Description of the task
Output every line of the material exactly.

Recorded information
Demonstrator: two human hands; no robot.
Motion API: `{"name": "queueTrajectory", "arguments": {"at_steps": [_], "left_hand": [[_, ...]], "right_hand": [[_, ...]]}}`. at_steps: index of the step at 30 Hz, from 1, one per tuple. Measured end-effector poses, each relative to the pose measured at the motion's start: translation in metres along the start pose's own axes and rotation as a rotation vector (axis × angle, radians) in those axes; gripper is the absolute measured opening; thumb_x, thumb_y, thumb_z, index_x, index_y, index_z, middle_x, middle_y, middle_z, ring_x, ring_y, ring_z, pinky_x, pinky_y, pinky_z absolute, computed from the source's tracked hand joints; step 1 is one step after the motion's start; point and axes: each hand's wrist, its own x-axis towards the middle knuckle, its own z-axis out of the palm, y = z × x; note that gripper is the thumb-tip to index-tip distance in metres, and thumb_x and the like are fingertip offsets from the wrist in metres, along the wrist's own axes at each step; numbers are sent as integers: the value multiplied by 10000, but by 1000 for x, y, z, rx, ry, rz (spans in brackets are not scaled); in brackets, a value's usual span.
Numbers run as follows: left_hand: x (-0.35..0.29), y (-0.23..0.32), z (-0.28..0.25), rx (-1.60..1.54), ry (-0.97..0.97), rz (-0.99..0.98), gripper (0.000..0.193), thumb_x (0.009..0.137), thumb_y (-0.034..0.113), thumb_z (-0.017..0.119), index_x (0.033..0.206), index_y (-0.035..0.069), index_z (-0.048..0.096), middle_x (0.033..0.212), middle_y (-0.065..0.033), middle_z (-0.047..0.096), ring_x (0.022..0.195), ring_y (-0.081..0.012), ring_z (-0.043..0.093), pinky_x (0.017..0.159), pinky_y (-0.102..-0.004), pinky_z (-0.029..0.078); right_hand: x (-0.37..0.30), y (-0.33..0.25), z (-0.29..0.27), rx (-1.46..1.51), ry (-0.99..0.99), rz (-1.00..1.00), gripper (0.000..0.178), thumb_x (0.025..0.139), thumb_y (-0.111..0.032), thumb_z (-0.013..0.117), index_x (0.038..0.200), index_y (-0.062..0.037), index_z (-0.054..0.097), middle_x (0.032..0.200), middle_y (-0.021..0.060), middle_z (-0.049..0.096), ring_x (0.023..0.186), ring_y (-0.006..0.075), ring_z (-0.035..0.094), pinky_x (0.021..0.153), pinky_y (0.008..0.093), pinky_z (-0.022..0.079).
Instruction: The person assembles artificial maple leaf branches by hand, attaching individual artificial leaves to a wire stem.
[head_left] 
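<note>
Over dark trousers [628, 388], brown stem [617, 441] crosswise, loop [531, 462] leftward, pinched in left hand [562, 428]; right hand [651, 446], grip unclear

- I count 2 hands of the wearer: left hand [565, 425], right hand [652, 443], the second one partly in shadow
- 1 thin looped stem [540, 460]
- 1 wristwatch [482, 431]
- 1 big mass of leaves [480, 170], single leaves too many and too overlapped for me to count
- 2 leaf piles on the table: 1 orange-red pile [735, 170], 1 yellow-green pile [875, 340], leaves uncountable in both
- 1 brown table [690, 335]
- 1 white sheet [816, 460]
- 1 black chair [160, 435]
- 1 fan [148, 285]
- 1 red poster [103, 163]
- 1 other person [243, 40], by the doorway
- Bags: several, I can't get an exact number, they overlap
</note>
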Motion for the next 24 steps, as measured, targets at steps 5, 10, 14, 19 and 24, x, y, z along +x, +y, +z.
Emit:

Reply
Demonstrator: two human hands; no robot.
Motion API: `{"name": "queueTrajectory", "arguments": {"at_steps": [_], "left_hand": [[_, ...]], "right_hand": [[_, ...]]}}`. at_steps: index of the step at 30 Hz, from 1, one per tuple. Measured end-effector poses, each relative to the pose measured at the motion's start: translation in metres along the start pose's own axes and rotation as a rotation vector (axis × angle, radians) in those axes; gripper is the absolute measured opening; thumb_x, thumb_y, thumb_z, index_x, index_y, index_z, middle_x, middle_y, middle_z, ring_x, ring_y, ring_z, pinky_x, pinky_y, pinky_z absolute, computed from the source's tracked hand joints; step 1 is one step after the motion's start; point and axes: each hand's wrist, its own x-axis towards the middle knuckle, its own z-axis out of the palm, y = z × x; note that gripper is the thumb-tip to index-tip distance in metres, and thumb_x and the like are fingertip offsets from the wrist in metres, along the wrist's own axes at each step; numbers are sent as integers: the value multiplied by 10000, but by 1000 for x, y, z, rx, ry, rz (spans in brackets are not scaled); in brackets, a value's usual span.
Numbers run as follows: left_hand: x (-0.35..0.29), y (-0.23..0.32), z (-0.28..0.25), rx (-1.60..1.54), ry (-0.97..0.97), rz (-0.99..0.98), gripper (0.000..0.193), thumb_x (0.009..0.137), thumb_y (-0.034..0.113), thumb_z (-0.017..0.119), index_x (0.033..0.206), index_y (-0.035..0.069), index_z (-0.048..0.096), middle_x (0.033..0.212), middle_y (-0.065..0.033), middle_z (-0.047..0.096), ring_x (0.022..0.195), ring_y (-0.081..0.012), ring_z (-0.043..0.093), pinky_x (0.017..0.159), pinky_y (-0.102..-0.004), pinky_z (-0.029..0.078); right_hand: x (-0.37..0.30), y (-0.33..0.25), z (-0.29..0.27), rx (-1.46..1.51), ry (-0.99..0.99), rz (-1.00..1.00), gripper (0.000..0.178), thumb_x (0.025..0.139), thumb_y (-0.111..0.032), thumb_z (-0.013..0.117), index_x (0.038..0.200), index_y (-0.062..0.037), index_z (-0.054..0.097), middle_x (0.032..0.200), middle_y (-0.021..0.060), middle_z (-0.049..0.096), ring_x (0.023..0.186), ring_y (-0.006..0.075), ring_z (-0.035..0.094), pinky_x (0.021..0.153), pinky_y (0.008..0.093), pinky_z (-0.022..0.079).
Instruction: The person assembles artificial maple leaf branches by hand, attaching individual artificial leaves to a wire stem.
[head_left] 
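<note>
Over dark trousers [628, 388], brown stem [617, 441] crosswise, loop [531, 462] leftward, pinched in left hand [562, 428]; right hand [651, 446], grip unclear

- I count 2 hands of the wearer: left hand [565, 425], right hand [652, 443], the second one partly in shadow
- 1 thin looped stem [540, 460]
- 1 wristwatch [482, 431]
- 1 big mass of leaves [480, 170], single leaves too many and too overlapped for me to count
- 2 leaf piles on the table: 1 orange-red pile [735, 170], 1 yellow-green pile [875, 340], leaves uncountable in both
- 1 brown table [690, 335]
- 1 white sheet [816, 460]
- 1 black chair [160, 435]
- 1 fan [148, 285]
- 1 red poster [103, 163]
- 1 other person [243, 40], by the doorway
- Bags: several, I can't get an exact number, they overlap
</note>
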Motion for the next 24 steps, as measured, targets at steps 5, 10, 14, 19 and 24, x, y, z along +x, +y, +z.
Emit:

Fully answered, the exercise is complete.